> **What the task requires**
The response should be an exact copy of the records, with the pictures removed.
*** Extracted data
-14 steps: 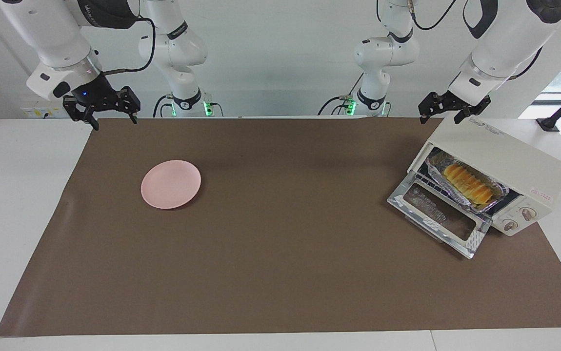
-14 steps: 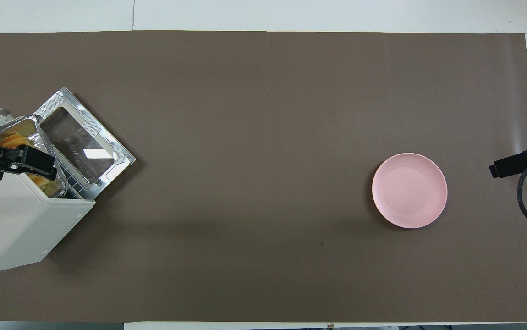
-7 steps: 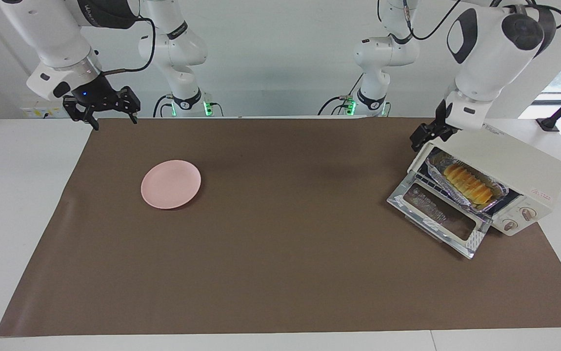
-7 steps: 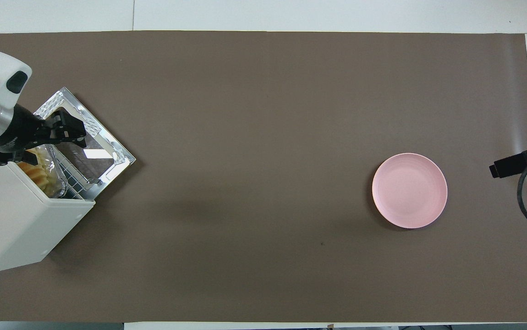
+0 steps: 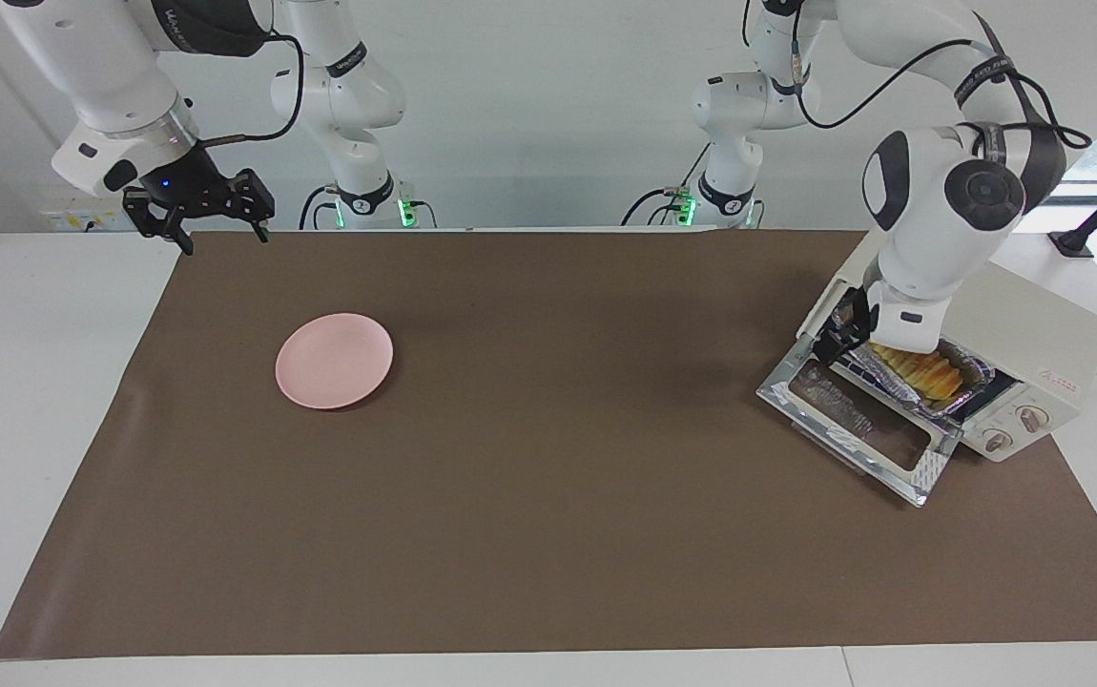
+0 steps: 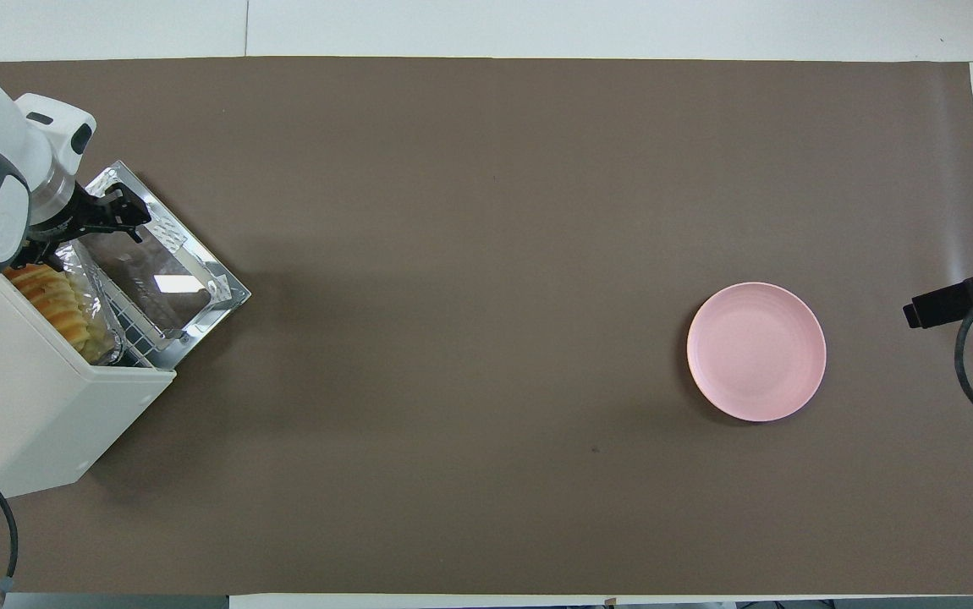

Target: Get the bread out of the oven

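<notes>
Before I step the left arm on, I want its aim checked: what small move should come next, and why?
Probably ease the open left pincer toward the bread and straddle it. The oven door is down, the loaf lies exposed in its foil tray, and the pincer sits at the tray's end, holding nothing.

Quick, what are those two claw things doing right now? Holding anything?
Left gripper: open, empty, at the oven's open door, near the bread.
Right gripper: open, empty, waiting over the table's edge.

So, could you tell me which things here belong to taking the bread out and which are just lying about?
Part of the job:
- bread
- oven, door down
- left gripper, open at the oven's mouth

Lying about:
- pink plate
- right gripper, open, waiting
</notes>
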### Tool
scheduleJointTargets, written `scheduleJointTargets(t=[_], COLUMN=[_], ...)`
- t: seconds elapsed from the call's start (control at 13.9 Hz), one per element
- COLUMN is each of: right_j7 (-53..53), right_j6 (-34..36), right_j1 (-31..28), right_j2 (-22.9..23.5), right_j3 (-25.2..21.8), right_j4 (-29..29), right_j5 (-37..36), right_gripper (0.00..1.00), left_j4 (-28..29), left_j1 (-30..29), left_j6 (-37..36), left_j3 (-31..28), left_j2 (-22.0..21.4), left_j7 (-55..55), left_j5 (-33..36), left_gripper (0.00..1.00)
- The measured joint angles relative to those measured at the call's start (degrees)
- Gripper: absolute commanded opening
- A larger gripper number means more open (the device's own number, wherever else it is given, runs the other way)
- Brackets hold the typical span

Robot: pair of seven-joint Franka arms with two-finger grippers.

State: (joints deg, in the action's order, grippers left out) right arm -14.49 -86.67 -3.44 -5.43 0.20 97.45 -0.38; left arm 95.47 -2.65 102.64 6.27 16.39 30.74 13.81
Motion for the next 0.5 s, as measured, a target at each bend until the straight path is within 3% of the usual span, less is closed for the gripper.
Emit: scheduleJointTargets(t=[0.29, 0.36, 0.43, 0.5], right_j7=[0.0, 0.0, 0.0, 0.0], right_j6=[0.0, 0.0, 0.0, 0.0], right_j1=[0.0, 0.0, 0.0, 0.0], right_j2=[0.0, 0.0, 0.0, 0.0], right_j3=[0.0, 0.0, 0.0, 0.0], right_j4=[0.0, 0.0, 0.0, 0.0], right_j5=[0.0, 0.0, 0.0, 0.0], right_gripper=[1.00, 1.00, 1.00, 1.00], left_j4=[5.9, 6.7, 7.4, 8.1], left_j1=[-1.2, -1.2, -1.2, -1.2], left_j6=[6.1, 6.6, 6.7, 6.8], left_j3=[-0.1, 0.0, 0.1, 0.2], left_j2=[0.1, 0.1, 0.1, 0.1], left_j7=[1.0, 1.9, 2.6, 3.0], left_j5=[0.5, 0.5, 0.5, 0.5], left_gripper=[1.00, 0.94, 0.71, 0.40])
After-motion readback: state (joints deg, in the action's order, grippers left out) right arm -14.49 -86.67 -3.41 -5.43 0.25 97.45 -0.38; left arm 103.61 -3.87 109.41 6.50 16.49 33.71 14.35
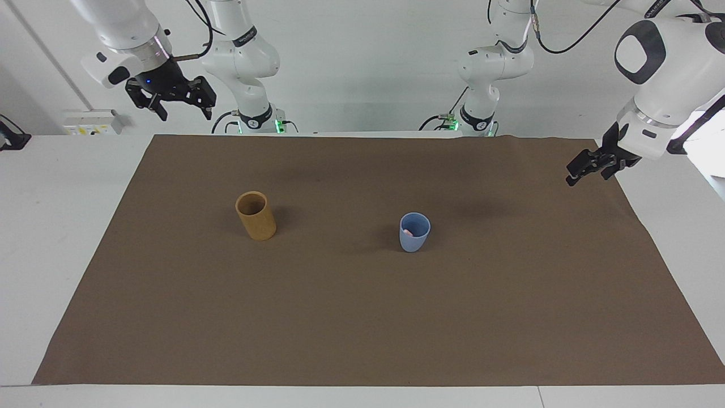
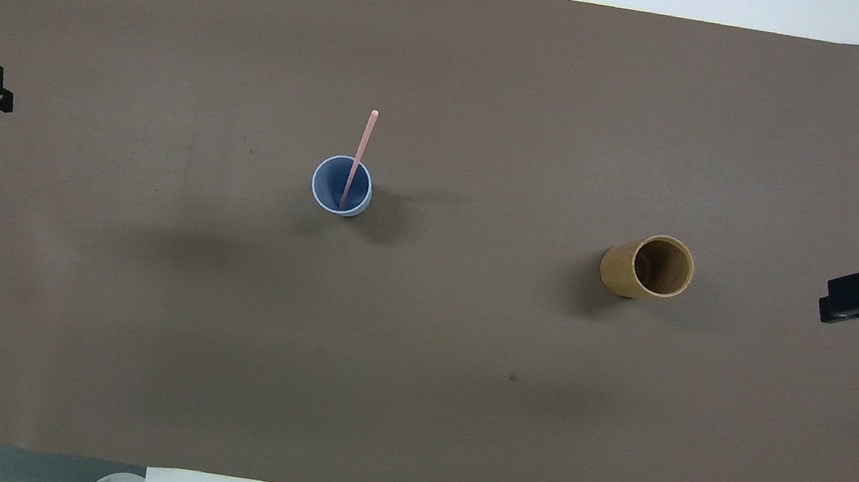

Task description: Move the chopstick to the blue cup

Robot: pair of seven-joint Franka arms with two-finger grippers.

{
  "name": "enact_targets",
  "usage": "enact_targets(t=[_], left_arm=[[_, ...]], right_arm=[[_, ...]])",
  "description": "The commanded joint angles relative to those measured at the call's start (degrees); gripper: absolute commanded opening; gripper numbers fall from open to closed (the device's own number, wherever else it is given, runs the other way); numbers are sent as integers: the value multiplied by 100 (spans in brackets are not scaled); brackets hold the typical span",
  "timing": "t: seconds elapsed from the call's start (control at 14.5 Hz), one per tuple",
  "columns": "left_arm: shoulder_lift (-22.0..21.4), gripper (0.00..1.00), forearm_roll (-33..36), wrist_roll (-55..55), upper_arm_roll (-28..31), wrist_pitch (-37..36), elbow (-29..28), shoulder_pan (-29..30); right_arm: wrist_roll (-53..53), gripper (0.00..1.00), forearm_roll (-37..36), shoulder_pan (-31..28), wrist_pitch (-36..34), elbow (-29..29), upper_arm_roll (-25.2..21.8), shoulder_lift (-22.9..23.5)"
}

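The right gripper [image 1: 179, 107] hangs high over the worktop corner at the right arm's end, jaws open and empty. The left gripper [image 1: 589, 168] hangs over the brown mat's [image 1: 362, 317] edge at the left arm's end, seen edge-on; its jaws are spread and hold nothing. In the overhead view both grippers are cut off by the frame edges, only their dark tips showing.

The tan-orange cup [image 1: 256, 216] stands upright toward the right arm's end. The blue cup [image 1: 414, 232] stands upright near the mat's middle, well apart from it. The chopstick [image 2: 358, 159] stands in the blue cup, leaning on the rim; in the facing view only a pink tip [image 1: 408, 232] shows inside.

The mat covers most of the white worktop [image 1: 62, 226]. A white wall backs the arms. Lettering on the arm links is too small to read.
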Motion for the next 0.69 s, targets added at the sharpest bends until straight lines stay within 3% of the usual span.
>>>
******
> **Answer space**
-14 steps: 
-14 steps: 
-7 steps: 
-7 steps: 
+0 steps: 
+0 steps: 

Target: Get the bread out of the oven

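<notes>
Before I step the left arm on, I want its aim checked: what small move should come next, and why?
Probably ease the open left pincer toward the bread and straddle it. The oven door is down, the loaf lies exposed in its foil tray, and the pincer sits at the tray's end, holding nothing.

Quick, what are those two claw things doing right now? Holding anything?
Left gripper: open, empty, at the oven's open door, near the bread.
Right gripper: open, empty, waiting over the table's edge.

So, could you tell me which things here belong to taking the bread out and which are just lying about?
Part of the job:
- bread
- oven, door down
- left gripper, open at the oven's mouth

Lying about:
- pink plate
- right gripper, open, waiting
</notes>
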### Tool
scheduleJointTargets, written `scheduleJointTargets(t=[_], COLUMN=[_], ...)`
- t: seconds elapsed from the call's start (control at 13.9 Hz), one per element
- COLUMN is each of: right_j7 (-53..53), right_j6 (-34..36), right_j1 (-31..28), right_j2 (-22.9..23.5), right_j3 (-25.2..21.8), right_j4 (-29..29), right_j5 (-37..36), right_gripper (0.00..1.00), left_j4 (-28..29), left_j1 (-30..29), left_j6 (-37..36), left_j3 (-31..28), left_j2 (-22.0..21.4), left_j7 (-55..55), left_j5 (-33..36), left_gripper (0.00..1.00)
- The measured joint angles relative to those measured at the call's start (degrees)
- Gripper: absolute commanded opening
- A larger gripper number means more open (the device's own number, wherever else it is given, runs the other way)
- Brackets hold the typical span

Robot: pair of seven-joint Franka arms with two-finger grippers.

State: (joints deg, in the action's order, grippers left out) right arm -14.49 -86.67 -3.44 -5.43 0.20 97.45 -0.38; left arm 95.47 -2.65 102.64 6.27 16.39 30.74 13.81
Motion for the next 0.5 s, as measured, a target at each bend until the straight path is within 3% of the usual span, less is closed for the gripper.
Emit: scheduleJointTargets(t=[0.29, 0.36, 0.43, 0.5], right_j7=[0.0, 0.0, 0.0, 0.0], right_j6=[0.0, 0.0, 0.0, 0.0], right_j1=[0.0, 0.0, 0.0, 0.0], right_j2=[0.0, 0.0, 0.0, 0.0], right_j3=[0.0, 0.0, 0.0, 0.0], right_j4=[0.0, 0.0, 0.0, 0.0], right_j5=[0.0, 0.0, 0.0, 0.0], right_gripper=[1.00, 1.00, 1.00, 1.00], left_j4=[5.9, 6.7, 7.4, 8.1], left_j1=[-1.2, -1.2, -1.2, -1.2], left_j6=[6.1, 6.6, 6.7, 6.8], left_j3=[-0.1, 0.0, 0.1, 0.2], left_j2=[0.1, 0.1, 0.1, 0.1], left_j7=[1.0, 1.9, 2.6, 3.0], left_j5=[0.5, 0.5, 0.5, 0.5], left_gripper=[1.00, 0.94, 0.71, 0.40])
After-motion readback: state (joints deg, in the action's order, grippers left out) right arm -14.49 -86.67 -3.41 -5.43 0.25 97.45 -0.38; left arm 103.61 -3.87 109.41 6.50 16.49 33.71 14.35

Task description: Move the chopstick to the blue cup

Robot: pair of seven-joint Franka arms with two-finger grippers.

{
  "name": "enact_targets",
  "usage": "enact_targets(t=[_], left_arm=[[_, ...]], right_arm=[[_, ...]])",
  "description": "The commanded joint angles relative to those measured at the call's start (degrees); gripper: absolute commanded opening; gripper numbers fall from open to closed (the device's own number, wherever else it is given, runs the other way); numbers are sent as integers: the value multiplied by 100 (spans in brackets are not scaled); brackets hold the typical span",
  "timing": "t: seconds elapsed from the call's start (control at 14.5 Hz), one per tuple",
  "columns": "left_arm: shoulder_lift (-22.0..21.4), gripper (0.00..1.00), forearm_roll (-33..36), wrist_roll (-55..55), upper_arm_roll (-28..31), wrist_pitch (-37..36), elbow (-29..28), shoulder_pan (-29..30); right_arm: wrist_roll (-53..53), gripper (0.00..1.00), forearm_roll (-37..36), shoulder_pan (-31..28), wrist_pitch (-36..34), elbow (-29..29), upper_arm_roll (-25.2..21.8), shoulder_lift (-22.9..23.5)"
}

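The right gripper [image 1: 179, 107] hangs high over the worktop corner at the right arm's end, jaws open and empty. The left gripper [image 1: 589, 168] hangs over the brown mat's [image 1: 362, 317] edge at the left arm's end, seen edge-on; its jaws are spread and hold nothing. In the overhead view both grippers are cut off by the frame edges, only their dark tips showing.

The tan-orange cup [image 1: 256, 216] stands upright toward the right arm's end. The blue cup [image 1: 414, 232] stands upright near the mat's middle, well apart from it. The chopstick [image 2: 358, 159] stands in the blue cup, leaning on the rim; in the facing view only a pink tip [image 1: 408, 232] shows inside.

The mat covers most of the white worktop [image 1: 62, 226]. A white wall backs the arms. Lettering on the arm links is too small to read.
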Motion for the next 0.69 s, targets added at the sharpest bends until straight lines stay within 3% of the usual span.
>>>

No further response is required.